PROBLEM REQUIREMENTS:
What you return must match the material exactly, with every line present.

SOURCE DATA:
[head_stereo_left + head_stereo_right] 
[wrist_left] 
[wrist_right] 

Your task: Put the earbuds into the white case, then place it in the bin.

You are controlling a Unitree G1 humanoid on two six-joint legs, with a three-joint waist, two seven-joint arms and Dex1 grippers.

EXERCISE SOLUTION:
[head_stereo_left + head_stereo_right] 
[wrist_left] 
[wrist_right] 

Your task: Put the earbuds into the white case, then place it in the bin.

You are controlling a Unitree G1 humanoid on two six-joint legs, with a three-joint waist, two seven-joint arms and Dex1 grippers.

The output is finished and nothing more is needed.